Eskiden sadece kraliyet ailesine ait olan bu parkın herkese açılmış olması gereçekten büyük şans :) Bu imkanı sağlayan Kral Alfonso XII'ye ithaf edilmiş muhteşem bir anıt yer alıyor tam da parkın en güzel yerinde göletin karşısında..
İsterseniz sandal kiralayığ gölet içerisinde keyif de yapabilirsiniz. Biz bu harika parkta yürüyüş yapmayı tercih ettik. Öyle büyük ki, birkaç kapısı var parkın.. Zaman kısıtımız yüzünden hepsini gezemedik ne yazık ki, sanırım 4 saat sürüyormuş tam bir tur.. Bu nedenle sonradan öğrendiğime göre parkın içerisinde Kristal Saray (Palacio de Cristal) adı verilen camdan yapılmış masalsı bir yapı var imiş. İçeride çağdaş sanat sergileri düzenleniyormuş. Retiro Park'a giderseniz uğrayın ve bize de anlatın lütfen ;)
Madrid'den Son Notlar
Madrid gezi notlarımız bu post ile son buluyor. O yüzden aklımda kalanlardan birkaç isim daha vermek istiyorum. Ne yazık ki fotoları yok ama yine de hafızanızda bir yerlere kaydedin derim ;) Madrid'in ünlü caddelerinden biri La Latina.. Tapas barları, şık restoranları, cafeleri ile kıpır kıpır bir yer burası. Madrid'in en önemli lezzet duraklarından birisi olan La Latina'da eskiden kalma 5 han var. Şimdilerde bu hanlar restorant, misafirhane, butik otel olarak restore edilmiş. Casa Lucio da bunlardan birisi ve harika tapaslarıyla ün yapmış. Her ihtimale karşı rezervasyon yaptırmakta fayda var yalnız, epey kalabalık oluyor..
Madrid'de neler yedik peki?

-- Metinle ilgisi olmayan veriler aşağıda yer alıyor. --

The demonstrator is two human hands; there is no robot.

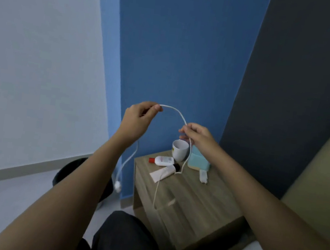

Tabiki bolca tapas yedik, hatta İspanyolların tabiri ile "tapas tango" yaptık bolca :) Bir gecede birkaç yer dolaşıp her birinde birkaç tapas atıştırdığınızda karnınız otamatikman doymuş oluyor.. O yüzden birkaç akşam yemeğimiz var İspanya'da, şöyle oturup uzun uzun yemek yediğimiz.. [Bu konunun ucu Barcelona'ya dayanacak gibi ;)]
Belki daha önce yemiş olabilirsiniz ama benim ilk defa Madrid'de yediğim Calzone'dan bahsedeyim.. Bizim yan börek gibi [yani annem öyle der, başka adı varsa bilmiyorum ;)]
İçerisinde tavuk parçaları, patates, kaşar ve değişik bir domates sos vardı.. Tabii farklı seçenekleri de mevcut. Bizim yan börekten farkı hamuru biraz daha kalın, daha çok ekmeğe benziyor sanki tadı.. Lezzetli ve doyurucu bir yemek ya da pide..
La Latina'da gittiğimiz ama adını şuanda hatırlayamadığımız yerde çektiğimiz birkaç tapas da aşağıda.. Tapaslar kızarmış ekmek üzerinde çeşitli sebzeler soslar ile sunuluyor.. İsterseniz muhtelif et çeşitleri de var, biz bol bol deniz ürünleri olanlardan tercih ettik. İlk defa orada tattığım Morino balığı, en çok tüketilen balıklardan biri İspanyada..
3 günlük Madrid gezimiz böylelikle sona erdi.. Umarım keyifli bir yazı dizisi olmuştur :) Aklıma gelen ekstra birşey olursa Barcelona notları arasına sıkıştırıveririm artık ;)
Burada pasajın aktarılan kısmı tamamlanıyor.